How do you add tests to a project that show a bug exists? How do you ensure that, once a bug is fixed, that fix is recorded? These questions have been present in my mind for several years. I want to use this space to explore an idea I have had for a while on how to address them.
Development in OpenStack Keystone evolved over the years to have (at least) three classes of tests. Unit test were the worker bees, executed as the developer actively changed code. In project Functional tests were the slower but more complete check that the user had not changed fundamental assumptions about how Keystone interacted with the other components. Out of project functional tests acted as a form of double-entry accounting, making sure that Keystone changes could not be “snuck through” paired with test changes. These last reside in a separate project called Tempest. This structure works to keep the project stable.

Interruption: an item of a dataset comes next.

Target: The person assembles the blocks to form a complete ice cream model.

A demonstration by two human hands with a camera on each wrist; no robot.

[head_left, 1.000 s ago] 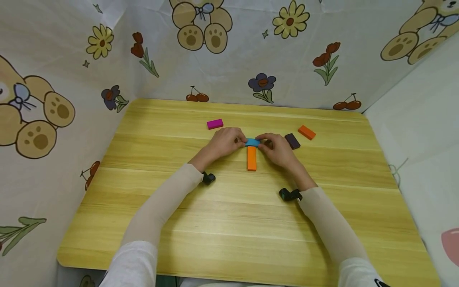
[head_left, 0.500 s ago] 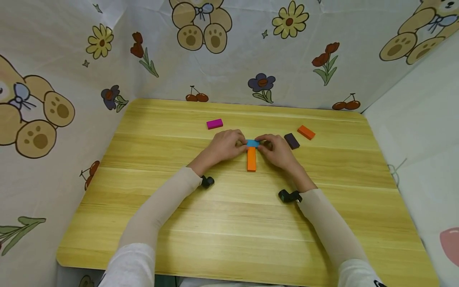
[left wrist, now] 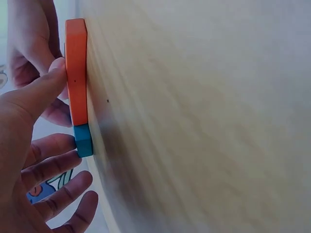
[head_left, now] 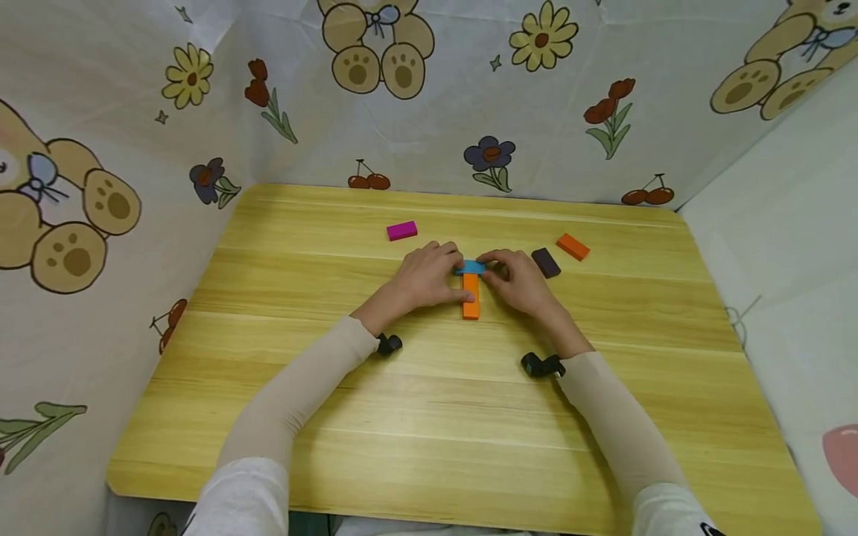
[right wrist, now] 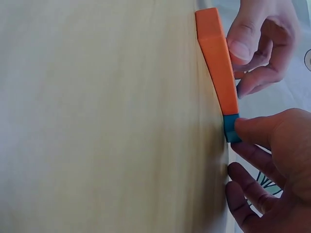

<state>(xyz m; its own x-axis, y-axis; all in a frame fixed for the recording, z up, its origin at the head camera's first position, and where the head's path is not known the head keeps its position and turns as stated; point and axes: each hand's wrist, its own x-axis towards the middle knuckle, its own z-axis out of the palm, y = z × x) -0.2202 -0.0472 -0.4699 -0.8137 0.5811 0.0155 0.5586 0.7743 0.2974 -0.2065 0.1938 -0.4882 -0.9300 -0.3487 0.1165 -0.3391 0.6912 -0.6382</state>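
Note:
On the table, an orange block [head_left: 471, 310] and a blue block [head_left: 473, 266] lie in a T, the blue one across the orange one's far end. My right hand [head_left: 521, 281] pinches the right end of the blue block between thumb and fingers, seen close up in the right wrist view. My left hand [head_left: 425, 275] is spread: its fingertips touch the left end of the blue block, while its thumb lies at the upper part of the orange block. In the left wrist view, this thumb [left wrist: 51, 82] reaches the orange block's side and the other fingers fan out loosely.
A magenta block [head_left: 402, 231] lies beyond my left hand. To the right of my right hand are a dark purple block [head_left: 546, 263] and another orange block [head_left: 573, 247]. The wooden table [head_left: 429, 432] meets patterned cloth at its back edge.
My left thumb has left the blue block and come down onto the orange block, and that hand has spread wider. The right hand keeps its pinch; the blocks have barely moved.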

Lets assume we have a bug in a subsystem. It gets recorded in the bug tracker as bug 56789. The user that reports the bug provides the steps to reproduce it. When it first gets recorded, it gets a state of “new” until one of the core members looks at it and triages the bug. If they get to the point where they can reproduce, they change the status of the bug and, at some point, someone should offer a fix. Part of that fix is a tag in the commit message:
closes-bug: 56789
What if we want to apply automation to that check? What if we want to write code that performs that same validation and confirmation of the bug? We can’t check it in to any repository in a runing state as it will then prevent the checks and gate jobs in Zuul from passing. The best we can do is merge a disabled version of the test that is skipped until the fix goes in.

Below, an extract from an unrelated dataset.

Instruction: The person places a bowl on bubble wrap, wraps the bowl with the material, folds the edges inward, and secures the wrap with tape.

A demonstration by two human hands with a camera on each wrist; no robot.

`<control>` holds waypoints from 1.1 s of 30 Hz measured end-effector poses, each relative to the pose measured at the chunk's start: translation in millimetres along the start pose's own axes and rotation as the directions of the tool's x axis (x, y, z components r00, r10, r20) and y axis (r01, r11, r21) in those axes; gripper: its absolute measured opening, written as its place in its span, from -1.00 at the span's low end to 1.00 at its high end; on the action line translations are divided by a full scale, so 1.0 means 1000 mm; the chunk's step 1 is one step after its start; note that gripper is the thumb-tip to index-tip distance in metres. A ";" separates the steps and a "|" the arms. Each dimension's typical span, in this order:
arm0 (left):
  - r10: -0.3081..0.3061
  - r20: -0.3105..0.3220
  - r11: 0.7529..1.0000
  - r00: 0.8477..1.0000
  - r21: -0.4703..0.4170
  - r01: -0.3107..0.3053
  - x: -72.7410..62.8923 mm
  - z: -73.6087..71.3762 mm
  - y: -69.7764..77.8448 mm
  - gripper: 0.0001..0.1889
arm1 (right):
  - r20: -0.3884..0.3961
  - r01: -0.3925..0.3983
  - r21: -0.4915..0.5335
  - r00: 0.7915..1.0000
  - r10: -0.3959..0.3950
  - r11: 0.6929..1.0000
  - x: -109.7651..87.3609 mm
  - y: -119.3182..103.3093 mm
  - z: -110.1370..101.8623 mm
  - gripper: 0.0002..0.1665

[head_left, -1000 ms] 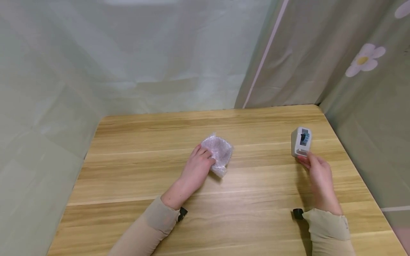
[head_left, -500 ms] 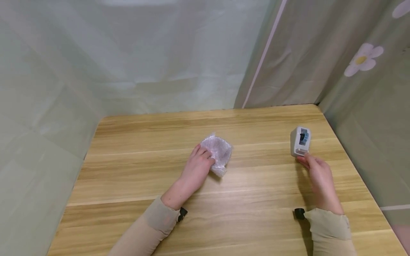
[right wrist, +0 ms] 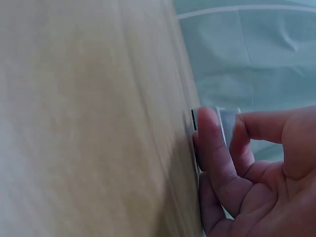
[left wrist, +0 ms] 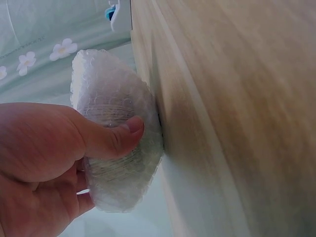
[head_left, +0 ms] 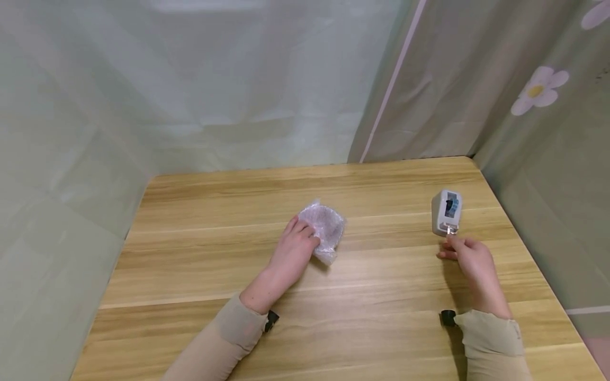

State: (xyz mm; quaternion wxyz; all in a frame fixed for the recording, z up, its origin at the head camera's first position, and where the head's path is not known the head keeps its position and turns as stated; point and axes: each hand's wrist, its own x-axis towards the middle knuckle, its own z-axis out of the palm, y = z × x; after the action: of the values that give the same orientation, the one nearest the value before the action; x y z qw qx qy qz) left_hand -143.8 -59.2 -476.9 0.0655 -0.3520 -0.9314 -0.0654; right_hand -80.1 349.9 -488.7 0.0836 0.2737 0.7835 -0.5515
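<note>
My left hand (head_left: pixel 293 251) holds a bubble-wrapped bundle (head_left: pixel 329 225) on the wooden table, left of the tape dispenser. In the left wrist view the thumb presses across the bubble wrap (left wrist: pixel 111 79) while the fingers lie behind it. Something brownish with fine ridges shows through the wrap; its kind is unclear. At the right stands a light grey tape dispenser (head_left: pixel 438 214) with a blue-cored roll. Just in front of its cutting edge, my right hand (head_left: pixel 474 262) pinches the end of a short, clear strip of tape (head_left: pixel 449 230) between thumb and index finger.
Both hands work over a wood-grain table (head_left: pixel 200 206). Pale curtains (head_left: pixel 267 95) hang behind and at both sides, one printed with a white flower (head_left: pixel 538 91). Black camera mounts (head_left: pixel 448 318) sit at the wrists.
The right fingers have drawn back slightly from the dispenser's front toward the body, and a shiny bit of tape now shows there. The left hand and bundle stay put.
</note>
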 end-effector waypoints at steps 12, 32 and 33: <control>0.001 -0.003 1.000 1.000 0.008 -0.001 -0.001 -0.002 -0.001 -0.78 | 0.018 -0.050 -0.183 0.998 0.055 0.982 0.007 -0.004 -0.008 -0.23; -0.004 0.020 1.000 1.000 0.012 0.004 0.001 -0.002 0.000 -0.77 | -0.005 -0.038 -0.282 0.999 0.038 0.959 0.011 -0.004 -0.011 -0.43; -0.004 0.019 1.000 1.000 0.015 0.004 0.001 -0.001 0.000 -0.77 | 0.002 -0.032 -0.282 0.999 0.034 0.959 0.011 -0.003 -0.012 -0.41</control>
State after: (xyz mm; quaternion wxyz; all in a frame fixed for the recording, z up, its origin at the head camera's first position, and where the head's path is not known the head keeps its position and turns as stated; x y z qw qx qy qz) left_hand -144.7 -58.7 -475.6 0.0590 -0.3501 -0.9332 -0.0554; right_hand -88.5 363.6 -486.9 0.1334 0.2704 0.8490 -0.4339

What I would like to see is a way to add a failing test to a commit. The “scorecare” referenced in the title of this article is a way to record the state of the tests, including the fact that this test fails. Something that looks like this:
+Failedkeystone.tests.unit.test_healthcheck.HealthCheckTestCase.test_set_healthcheck: Failed
The scorecard changes get submitted with each patch. If a test runs and it switches the scorecard from Failed to Passed, that would get recorded.
Tests that fail without a corresponding scorecard entry showing they should fail cause a break in the circuit.

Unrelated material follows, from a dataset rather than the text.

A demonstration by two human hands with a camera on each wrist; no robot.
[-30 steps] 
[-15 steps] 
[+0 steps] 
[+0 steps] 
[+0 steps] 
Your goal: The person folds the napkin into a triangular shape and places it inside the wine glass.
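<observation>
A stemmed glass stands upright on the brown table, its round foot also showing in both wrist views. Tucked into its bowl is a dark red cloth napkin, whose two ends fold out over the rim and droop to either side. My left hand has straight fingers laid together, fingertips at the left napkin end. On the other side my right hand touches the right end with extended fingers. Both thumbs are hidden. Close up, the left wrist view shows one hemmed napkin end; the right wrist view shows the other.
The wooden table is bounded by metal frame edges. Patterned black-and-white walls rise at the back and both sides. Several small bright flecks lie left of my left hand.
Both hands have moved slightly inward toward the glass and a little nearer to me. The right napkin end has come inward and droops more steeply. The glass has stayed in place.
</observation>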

If a change gets submitted and it switches a test from Passed to Failed, that should get caught in code review. The submitter better have a really good reason for introducing what appears to be a regression; if the test should never pass, it should be removed
Adding a “Failed” entry should not be automatic; it is a deliberate decision on the part of the user that the tests should not pass. The essential part of this process is the automating of the scorecard from failed to passed so that regressions are updated by the system.
Although I have referenced Keystone in this article, this is not a Keystone specific change. The mechanism for scorecards should be impleneted in the test runners for any language, and could be part of the Continuous Integration process for any project.
What projects and tooling is there in the wild that supports test scorecards?